Archives de catégorie : Literary

CLEAR WATER de Gabrielle Lucille Fuentes

An atmospheric and mesmerizing literary thriller that follows a woman’s return to her small town, and the secrets of its haunted past. For fans of Liz Moore and Samantha Schweblin.

CLEAR WATER
by Gabrielle Lucille Fuentes
Flatiron Books, November 2026

Alma Figueroa, recently furloughed from her job as a paralegal and still trying to find her footing after a divorce, is driving home one night when a girl dressed in white appears out of nowhere.  Afraid that the girl is injured, Alma takes her to the hospital. The girl is unharmed, but won’t speak and has no identification. Alma is determined to help her, but then the girl disappears without a trace. She is not the only girl in white to be seen. Reports come in of girls appearing in the snow, in the woods, and in the middle of roads. And while none of their faces match the photos on the missing persons posters scattered all over town, evidence of neglect echoes in their unwavering silence.

As Alma starts to investigate, she soon uncovers something larger, something the town has been actively ignoring, that just might connect back to her sister Kayla’s death when they were in high school. When another girl from town goes missing, Alma must figure out what the girls in white are trying to tell her before it is too late.

Clear Water unfolds over three timelines, moving between the present-day appearance of the girls in white, Alma’s return to the small town several years earlier, and the teenage years in which her sister Kayla gets pulled into addiction.

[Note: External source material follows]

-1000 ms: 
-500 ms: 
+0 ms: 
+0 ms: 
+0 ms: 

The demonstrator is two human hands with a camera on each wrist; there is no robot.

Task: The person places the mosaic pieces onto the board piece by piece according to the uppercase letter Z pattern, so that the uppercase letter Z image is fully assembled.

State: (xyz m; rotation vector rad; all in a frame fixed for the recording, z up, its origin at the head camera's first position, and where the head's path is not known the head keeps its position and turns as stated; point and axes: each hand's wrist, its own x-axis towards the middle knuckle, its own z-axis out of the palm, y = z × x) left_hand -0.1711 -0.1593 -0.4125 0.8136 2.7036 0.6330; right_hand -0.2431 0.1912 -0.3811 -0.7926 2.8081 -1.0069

With a haunting quality, a literary feel, and elements of mystery and noir, this lush and lyrical book is a poignant story about sisters, secrets, grief, and what it means when the people in authority continue to overlook the most vulnerable in their community.

Gabrielle Lucille Fuentes is Associate Professor of Creative Writing at the University of Maryland and author of Are We Ever Our Own: Stories (winner of the BOA Short Fiction Prize, 2022) and The Sleeping World (Touchstone, 2016). She has received fellowships from Yaddo, Hedgebrook, Willapa Bay, the Millay Colony, the Blue Mountain Center, and was a Bernard O’Keefe Scholar in Fiction at Bread Loaf.

THE END OF ROMANCE de Lily Meyer

A big-hearted, wise, unceasingly buoyant novel about a woman who, after escaping a bruising marriage, theorizes that happiness is possible solely with the eradication of all romance—only to find a love that could change her life forever.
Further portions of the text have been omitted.